Abstract

Let $\mathcal{G}$ be a locally coherent Grothendieck category. We show that, under particular conditions, if a t-structure $\tau$ in the unbounded derived category $\mathcal{D}\left(\mathcal{G}\right)$ restricts to the bounded derived category ${\mathcal{D}}^b\left(\mathrm{\text{ fp}}\left(\mathcal{G}\right)\right)$ of its category of finitely presented (i.e, coherent) objects, then its heart ${\mathcal{\mathscr{H}}}_{\tau }$ is a locally coherent Grothendieck category on which ${\mathcal{\mathscr{H}}}_{\tau }\cap {\mathcal{D}}^b\left(\mathrm{\text{ fp}}\left(\mathcal{G}\right)\right)$ is the class of finitely presented objects.
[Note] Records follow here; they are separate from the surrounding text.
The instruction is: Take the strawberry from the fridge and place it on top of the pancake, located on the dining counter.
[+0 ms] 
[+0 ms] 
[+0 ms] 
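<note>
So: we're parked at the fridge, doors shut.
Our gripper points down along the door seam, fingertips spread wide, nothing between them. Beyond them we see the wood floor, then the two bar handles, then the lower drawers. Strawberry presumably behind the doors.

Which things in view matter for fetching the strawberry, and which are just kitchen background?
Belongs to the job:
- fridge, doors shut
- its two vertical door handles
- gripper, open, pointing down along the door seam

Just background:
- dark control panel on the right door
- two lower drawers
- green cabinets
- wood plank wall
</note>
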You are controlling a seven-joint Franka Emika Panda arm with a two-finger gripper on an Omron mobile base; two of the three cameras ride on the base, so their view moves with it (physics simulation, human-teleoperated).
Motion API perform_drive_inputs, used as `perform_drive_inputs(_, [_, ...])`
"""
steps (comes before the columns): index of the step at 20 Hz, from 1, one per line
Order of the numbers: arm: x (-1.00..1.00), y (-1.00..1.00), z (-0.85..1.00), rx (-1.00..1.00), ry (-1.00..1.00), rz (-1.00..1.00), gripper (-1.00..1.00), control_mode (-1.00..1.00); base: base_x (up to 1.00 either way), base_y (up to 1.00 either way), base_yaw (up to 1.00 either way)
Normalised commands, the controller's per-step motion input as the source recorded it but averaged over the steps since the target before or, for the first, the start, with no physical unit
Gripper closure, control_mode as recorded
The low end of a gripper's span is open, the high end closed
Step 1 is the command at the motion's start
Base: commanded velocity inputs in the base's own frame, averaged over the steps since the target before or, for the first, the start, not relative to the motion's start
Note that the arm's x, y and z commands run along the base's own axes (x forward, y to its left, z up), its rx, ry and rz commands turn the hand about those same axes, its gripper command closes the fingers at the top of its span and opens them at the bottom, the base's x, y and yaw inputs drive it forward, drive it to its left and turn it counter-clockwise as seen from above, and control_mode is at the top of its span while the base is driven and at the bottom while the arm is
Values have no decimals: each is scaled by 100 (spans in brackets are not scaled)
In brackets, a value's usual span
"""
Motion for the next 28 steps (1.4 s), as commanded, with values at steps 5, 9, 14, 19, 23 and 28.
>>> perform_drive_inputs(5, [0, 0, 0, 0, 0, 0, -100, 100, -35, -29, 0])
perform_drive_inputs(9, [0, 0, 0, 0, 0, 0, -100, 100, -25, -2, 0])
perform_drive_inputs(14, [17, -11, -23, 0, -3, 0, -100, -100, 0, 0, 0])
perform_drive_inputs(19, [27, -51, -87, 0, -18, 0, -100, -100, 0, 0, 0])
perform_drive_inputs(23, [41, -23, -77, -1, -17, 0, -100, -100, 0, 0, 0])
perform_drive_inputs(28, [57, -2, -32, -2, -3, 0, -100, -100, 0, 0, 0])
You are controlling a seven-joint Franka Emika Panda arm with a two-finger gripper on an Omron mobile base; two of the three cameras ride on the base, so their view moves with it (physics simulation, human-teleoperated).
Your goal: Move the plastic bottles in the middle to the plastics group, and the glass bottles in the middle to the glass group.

Those particular conditions are always satisfied when $\mathcal{G}$ is arbitrary and $\tau$ is the Happel–Reiten–Smalø t-structure in $\mathcal{D}\left(\mathcal{G}\right)$ associated to a torsion pair in $\mathrm{\text{ fp}}\left(\mathcal{G}\right)$ or when $\mathcal{G}=\mathrm{\text{ Qcoh}}\left(\mathbb{X}\right)$ is the category of quasicoherent sheaves on a noetherian affine scheme $\mathbb{X}$ and $\tau$ is any compactly generated t-structure in $\mathcal{D}\left(\mathbb{X}\right):=\mathcal{D}\left(\mathrm{\text{ Qcoh}}\left(\mathbb{X}\right)\right)$ which restricts to ${\mathcal{D}}^b\left(\mathbb{X}\right):={\mathcal{D}}^b\left(\mathrm{\text{ coh}}\left(\mathbb{X}\right)\right)$. In particular, the heart of any t-structure in ${\mathcal{D}}^b\left(\mathbb{X}\right)$ is the category of finitely presented objects of a locally coherent Grothendieck category.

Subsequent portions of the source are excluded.